Exercise description →
Sort through the listing below and keep each line with the word "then". Copy those.

☆ ☆ ☆ ☆ ☆

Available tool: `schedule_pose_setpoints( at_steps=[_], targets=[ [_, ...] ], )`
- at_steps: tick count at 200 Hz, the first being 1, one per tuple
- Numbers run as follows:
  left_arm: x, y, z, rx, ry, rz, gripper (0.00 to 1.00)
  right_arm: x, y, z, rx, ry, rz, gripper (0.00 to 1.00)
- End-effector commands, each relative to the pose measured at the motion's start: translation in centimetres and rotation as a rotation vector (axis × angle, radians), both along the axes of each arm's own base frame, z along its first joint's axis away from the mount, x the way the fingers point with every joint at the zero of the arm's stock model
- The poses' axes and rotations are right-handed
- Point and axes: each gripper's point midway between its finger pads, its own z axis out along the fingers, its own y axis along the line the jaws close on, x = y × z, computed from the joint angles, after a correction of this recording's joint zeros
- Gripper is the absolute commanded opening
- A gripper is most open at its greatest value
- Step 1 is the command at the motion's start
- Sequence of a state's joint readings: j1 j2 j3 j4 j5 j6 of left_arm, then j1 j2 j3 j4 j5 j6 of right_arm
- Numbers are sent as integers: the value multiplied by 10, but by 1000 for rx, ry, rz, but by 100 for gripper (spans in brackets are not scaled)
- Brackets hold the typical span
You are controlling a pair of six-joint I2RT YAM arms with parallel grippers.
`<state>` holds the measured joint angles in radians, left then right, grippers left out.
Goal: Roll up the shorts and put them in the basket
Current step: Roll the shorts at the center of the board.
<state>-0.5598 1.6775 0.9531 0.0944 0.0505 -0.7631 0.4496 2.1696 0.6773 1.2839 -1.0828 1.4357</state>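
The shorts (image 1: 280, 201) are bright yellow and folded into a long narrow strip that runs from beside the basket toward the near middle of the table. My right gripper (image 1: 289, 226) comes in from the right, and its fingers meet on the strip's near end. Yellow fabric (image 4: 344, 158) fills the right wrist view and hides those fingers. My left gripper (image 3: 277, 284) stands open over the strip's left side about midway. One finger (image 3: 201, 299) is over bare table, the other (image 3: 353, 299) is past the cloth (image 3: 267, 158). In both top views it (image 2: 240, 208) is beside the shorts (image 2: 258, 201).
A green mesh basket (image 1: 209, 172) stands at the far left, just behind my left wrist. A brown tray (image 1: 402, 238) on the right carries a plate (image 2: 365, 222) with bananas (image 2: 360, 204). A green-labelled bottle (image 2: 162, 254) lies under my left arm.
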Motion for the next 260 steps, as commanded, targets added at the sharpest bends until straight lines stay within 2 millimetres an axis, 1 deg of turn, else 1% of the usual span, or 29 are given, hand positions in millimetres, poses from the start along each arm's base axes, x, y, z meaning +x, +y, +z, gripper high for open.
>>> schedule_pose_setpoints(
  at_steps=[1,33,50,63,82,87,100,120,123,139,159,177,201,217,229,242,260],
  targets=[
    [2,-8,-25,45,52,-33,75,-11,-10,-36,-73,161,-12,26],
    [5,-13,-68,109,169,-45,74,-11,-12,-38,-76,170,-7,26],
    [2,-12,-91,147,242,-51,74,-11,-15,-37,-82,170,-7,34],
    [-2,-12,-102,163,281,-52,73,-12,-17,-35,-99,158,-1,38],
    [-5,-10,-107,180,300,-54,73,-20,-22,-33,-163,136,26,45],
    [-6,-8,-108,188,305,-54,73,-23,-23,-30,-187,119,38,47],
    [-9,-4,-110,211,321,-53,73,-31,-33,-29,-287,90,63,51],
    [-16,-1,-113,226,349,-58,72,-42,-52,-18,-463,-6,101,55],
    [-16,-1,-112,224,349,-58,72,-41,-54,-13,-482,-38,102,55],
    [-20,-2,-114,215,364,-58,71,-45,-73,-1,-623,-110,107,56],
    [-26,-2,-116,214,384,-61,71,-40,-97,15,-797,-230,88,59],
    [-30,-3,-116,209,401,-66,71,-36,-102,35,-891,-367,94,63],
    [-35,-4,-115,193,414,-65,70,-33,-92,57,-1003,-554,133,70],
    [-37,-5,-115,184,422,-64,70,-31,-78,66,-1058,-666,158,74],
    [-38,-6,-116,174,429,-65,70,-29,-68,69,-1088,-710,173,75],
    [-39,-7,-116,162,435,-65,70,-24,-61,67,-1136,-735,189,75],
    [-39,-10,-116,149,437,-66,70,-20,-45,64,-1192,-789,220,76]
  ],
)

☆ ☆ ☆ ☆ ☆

Response area →
- Sequence of a state's joint readings: j1 j2 j3 j4 j5 j6 of left_arm, then j1 j2 j3 j4 j5 j6 of right_arm
`<state>` holds the measured joint angles in radians, left then right, grippers left out.

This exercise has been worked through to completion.